Tuesday, February 15, 2011

My Life And The That Came Along With It

The story of me has its ups and downs just like everybody else. I was born here in lexington ky in may of 1984, in a small house on york street. I grew up with my two brothers and the oldest my sister latoya. She has had brain damage since i was two years old but we never treated her any different. Me and my brothers cori and waun stayed in some trouble, the first time i went to juvenile i was five years old. Me and my brothersand two other friends buglarized, and vandalized a nice house. I will never forget the look on my moms face when she seen her five year old son in the back of a police cruiser.

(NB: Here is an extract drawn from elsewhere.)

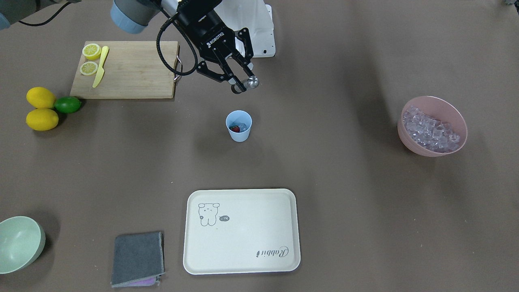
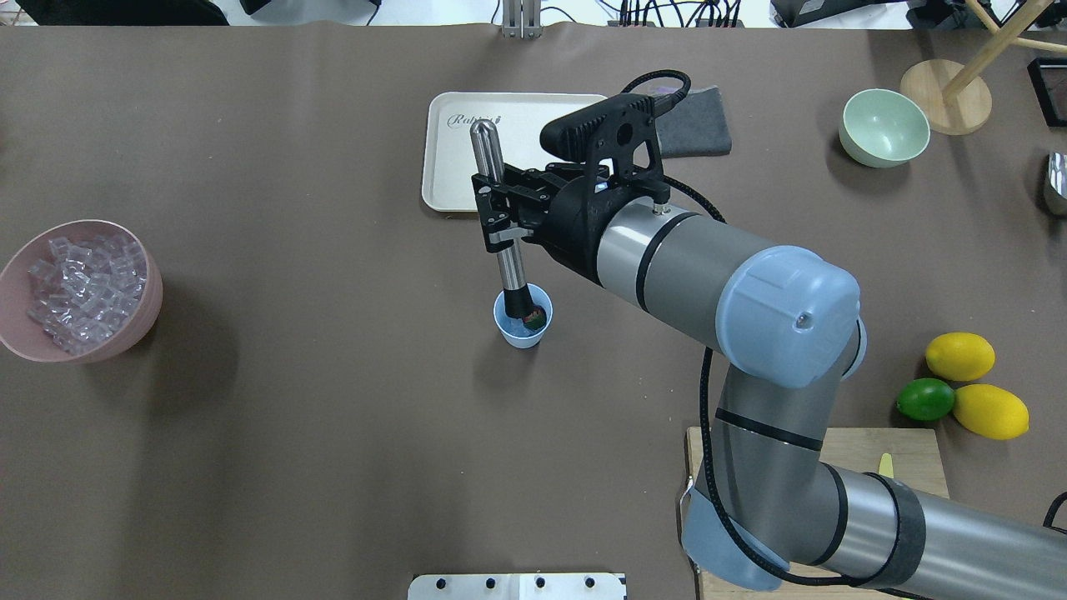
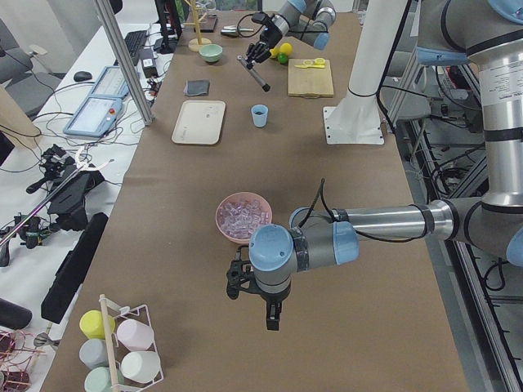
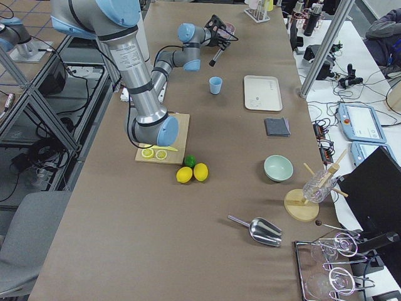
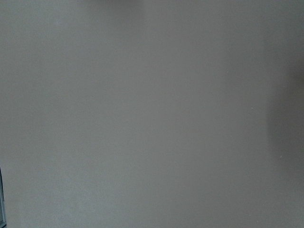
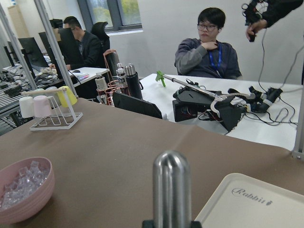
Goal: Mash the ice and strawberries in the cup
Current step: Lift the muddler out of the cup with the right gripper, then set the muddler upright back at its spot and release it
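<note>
**One muddler over one cup**

Your right gripper (image 2: 500, 218) is clamped on the single steel muddler (image 2: 488, 154). The muddler is tilted, with its black end above the one light-blue cup (image 1: 240, 136) at mid-table. Inside the cup you have one strawberry (image 1: 234, 129) and a little ice (image 1: 243, 127). Far more ice fills one pink bowl (image 1: 446, 104). Two lemons (image 1: 40, 97), one lime (image 1: 67, 104), two lemon halves (image 1: 91, 51) and one knife (image 1: 100, 69) lie well apart. Whether the left gripper (image 3: 249, 286) is wide or narrow, you cannot tell.
</note>
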Robot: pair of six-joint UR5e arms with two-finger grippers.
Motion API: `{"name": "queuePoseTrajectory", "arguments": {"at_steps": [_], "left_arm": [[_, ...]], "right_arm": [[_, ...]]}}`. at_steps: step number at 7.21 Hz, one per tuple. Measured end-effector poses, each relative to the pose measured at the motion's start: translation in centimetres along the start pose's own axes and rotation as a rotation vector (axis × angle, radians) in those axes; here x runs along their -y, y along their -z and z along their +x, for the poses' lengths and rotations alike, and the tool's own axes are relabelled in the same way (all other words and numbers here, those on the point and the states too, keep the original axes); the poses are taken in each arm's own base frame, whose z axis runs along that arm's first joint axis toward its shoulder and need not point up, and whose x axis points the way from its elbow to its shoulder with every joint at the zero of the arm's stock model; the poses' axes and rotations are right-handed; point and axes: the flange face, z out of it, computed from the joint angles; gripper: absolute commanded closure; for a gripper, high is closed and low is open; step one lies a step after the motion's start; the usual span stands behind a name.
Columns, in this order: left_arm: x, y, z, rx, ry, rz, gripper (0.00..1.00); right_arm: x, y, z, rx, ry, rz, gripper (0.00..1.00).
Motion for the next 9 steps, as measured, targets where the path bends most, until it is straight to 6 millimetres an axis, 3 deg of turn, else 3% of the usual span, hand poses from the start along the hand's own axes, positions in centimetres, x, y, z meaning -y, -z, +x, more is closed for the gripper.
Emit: {"name": "queuePoseTrajectory", "arguments": {"at_steps": [1, 2, 4, 5, 7, 9], "left_arm": [[0.0, -0.1, 0.0, 0.000, -0.002, -0.001, 0.01], [0.0, -0.1, 0.0, 0.000, -0.004, -0.002, 0.01], [0.0, -0.1, 0.1, 0.000, -0.009, -0.003, 0.01], [0.0, -0.2, 0.1, 0.000, -0.011, -0.004, 0.01], [0.0, -0.2, 0.2, 0.000, -0.013, -0.005, 0.01], [0.0, -0.2, 0.2, 0.000, -0.015, -0.004, 0.01]], "right_arm": [[1.0, 0.2, 0.4, -0.035, -0.137, -0.109, 1.00], [2.8, 0.6, 2.7, -0.092, -0.247, -0.260, 1.00], [6.6, 3.8, 8.0, -0.212, -0.416, -0.520, 1.00], [7.1, 4.9, 9.6, -0.278, -0.483, -0.609, 1.00], [5.9, 5.5, 12.9, -0.428, -0.596, -0.757, 1.00], [1.5, 4.9, 19.7, -0.489, -0.542, -0.849, 1.00]]}}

I grew up always being able to depend on my brothers, and all the kids in the neighbor hood use to tell me your brothers aren't always gonna be there. I use to just look at them and laugh, and tell myself we are always gonna be together. But years later i found out what they was saying was true. When i was fourteen years old my brother cori started to have really bad ceazers, and he very seldom took his medicane like he was suppose to. After about a year goes by of this behavior he has a major ceazer one that almost took his life. He stayed in the hospital for about eight months, the doctors told us he would never be the same again me at such a young age really didnt understand what that meant. Still until this day brother is still recovering slowly but surely he just recently had his first son.

Now for my oldest brother Waun he took on a life of crime and never looked back. He spent more time of his life in jail then anything else. But in 1998 he made a decision that would change his life forever. He commited murder at the age of 18. He was sentenced to twenty one years 85% His release date is set for 2016. The saddest part of this is we havent seen each other face to face since 1999 i was 15 years old.

My purpose to this story is i guess what them guys was telling me back then really did happen i lost my brothers. We may never have that bond again. I regret alot of decisions i have made in my life, but none more than turning my back on my brothers. I feel like i took our love and trust for one another for granted.